Could Reactive T-Cell Testing be An Alternative to Standard COVID-19 Tests?
The mainstream COVID-19 diagnosis and vaccine development in the pharmaceutical industry focuses mainly on antibodies against SAR-CoV-2. However, Oxford Immunotec approaches COVID-19 with an unorthodox regimen, a diagnostic assay for SARS-CoV-2 reactive T cells. Recently published data from the EDSAB-HOME study that used Oxford Immunotec’s T-Spot Discovery SARS-CoV-2 assay demonstrated that SARS-CoV-2 reactive T cells are associated with protection from COVID-19. Specifically, individuals with higher T cell responses show no symptoms of COVID-19, while those with lower T cell responses do. The finding also explains why the elderly are more vulnerable to the virus as reactive T cell levels decrease with age.
The role of T cells in COVID-19 infection is beginning to be understood, and T cells are more challenging to be measured than antibodies. However, recent evidence suggests that reactive T cells are linked to COVID-19 immunity. For example, Pfizer and BioNTech’s vaccine candidate vaccines that displayed 90% efficacy showed a strong T cell reactivity. If no further findings contradict the current hypothesis, Oxford Immunotec’s diagnostic assay could be used to address the uncertainties on community-based mass antibody testing to detect previous infections.
Phill Keefe, Senior Vice President Product Design, Development and Delivery at Oxford Immunotec, expressed, “not everyone with COVID-19 infection has detectable antibodies in serology tests, and this may be a bigger problem in the majority who experience only mild or no symptoms. Also, it is not yet clear whether the presence of antibodies confers immunity. T cells responses develop before antibody generation and can independently provide protection, so studying T cells could give us new insights into immunity to COVID-19.” Serology tests indicate whether an individual has been infected with COVID-19 based on the presence (seropositive) or absence (seronegative) of antibodies developed in one’s body.

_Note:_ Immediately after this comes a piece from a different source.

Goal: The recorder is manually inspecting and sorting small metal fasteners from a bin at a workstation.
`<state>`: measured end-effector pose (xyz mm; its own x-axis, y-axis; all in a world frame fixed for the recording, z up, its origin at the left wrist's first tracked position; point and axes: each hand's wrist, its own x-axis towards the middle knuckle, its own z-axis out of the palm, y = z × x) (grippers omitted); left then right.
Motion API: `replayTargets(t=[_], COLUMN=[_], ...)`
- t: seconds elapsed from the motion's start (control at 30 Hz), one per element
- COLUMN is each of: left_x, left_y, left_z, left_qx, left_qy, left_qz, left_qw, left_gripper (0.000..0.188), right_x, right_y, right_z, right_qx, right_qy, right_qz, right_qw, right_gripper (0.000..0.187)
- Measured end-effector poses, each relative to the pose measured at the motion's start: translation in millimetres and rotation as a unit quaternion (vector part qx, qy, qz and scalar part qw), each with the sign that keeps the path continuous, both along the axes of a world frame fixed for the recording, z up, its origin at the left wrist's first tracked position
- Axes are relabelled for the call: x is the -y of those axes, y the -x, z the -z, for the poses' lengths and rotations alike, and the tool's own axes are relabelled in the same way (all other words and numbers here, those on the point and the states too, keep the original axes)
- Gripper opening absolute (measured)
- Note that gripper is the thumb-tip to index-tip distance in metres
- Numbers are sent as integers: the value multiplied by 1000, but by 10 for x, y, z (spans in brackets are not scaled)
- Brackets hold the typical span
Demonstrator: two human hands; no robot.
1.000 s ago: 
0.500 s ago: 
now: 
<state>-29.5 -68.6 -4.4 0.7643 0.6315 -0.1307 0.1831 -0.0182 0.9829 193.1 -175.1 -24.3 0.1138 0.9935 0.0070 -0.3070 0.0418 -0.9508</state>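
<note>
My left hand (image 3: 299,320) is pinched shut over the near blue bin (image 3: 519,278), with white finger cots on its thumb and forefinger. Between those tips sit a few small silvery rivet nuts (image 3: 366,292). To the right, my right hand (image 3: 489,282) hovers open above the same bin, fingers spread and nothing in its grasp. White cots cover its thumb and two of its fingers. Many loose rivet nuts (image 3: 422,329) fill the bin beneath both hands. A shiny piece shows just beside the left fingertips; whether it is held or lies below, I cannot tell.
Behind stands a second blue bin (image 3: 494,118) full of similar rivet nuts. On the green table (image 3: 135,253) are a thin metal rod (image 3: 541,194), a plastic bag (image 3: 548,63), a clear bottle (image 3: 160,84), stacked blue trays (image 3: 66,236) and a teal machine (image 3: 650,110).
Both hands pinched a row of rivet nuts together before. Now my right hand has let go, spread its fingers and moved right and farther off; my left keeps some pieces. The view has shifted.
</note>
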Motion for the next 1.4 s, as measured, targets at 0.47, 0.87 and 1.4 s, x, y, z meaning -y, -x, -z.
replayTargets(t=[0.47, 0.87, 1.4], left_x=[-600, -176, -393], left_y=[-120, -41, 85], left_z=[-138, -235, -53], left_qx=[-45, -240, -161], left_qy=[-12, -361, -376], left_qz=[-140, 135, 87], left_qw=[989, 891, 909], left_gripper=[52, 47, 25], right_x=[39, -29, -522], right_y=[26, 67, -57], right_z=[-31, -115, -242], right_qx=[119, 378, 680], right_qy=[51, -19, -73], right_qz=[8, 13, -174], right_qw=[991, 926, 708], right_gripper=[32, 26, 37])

Oxford Immunotec has been an expert in T cell measurement for over 15 years since the introduction of its proprietary T-SPOT technology in the field of tuberculosis. The technology incorporated and modified the classic ELISPOT technique to measure and standardize T cell immune responses effectively. It has currently obtained regulatory approval for clinical diagnostic use in over 50 countries, including the U.S., European Union, Japan, and China.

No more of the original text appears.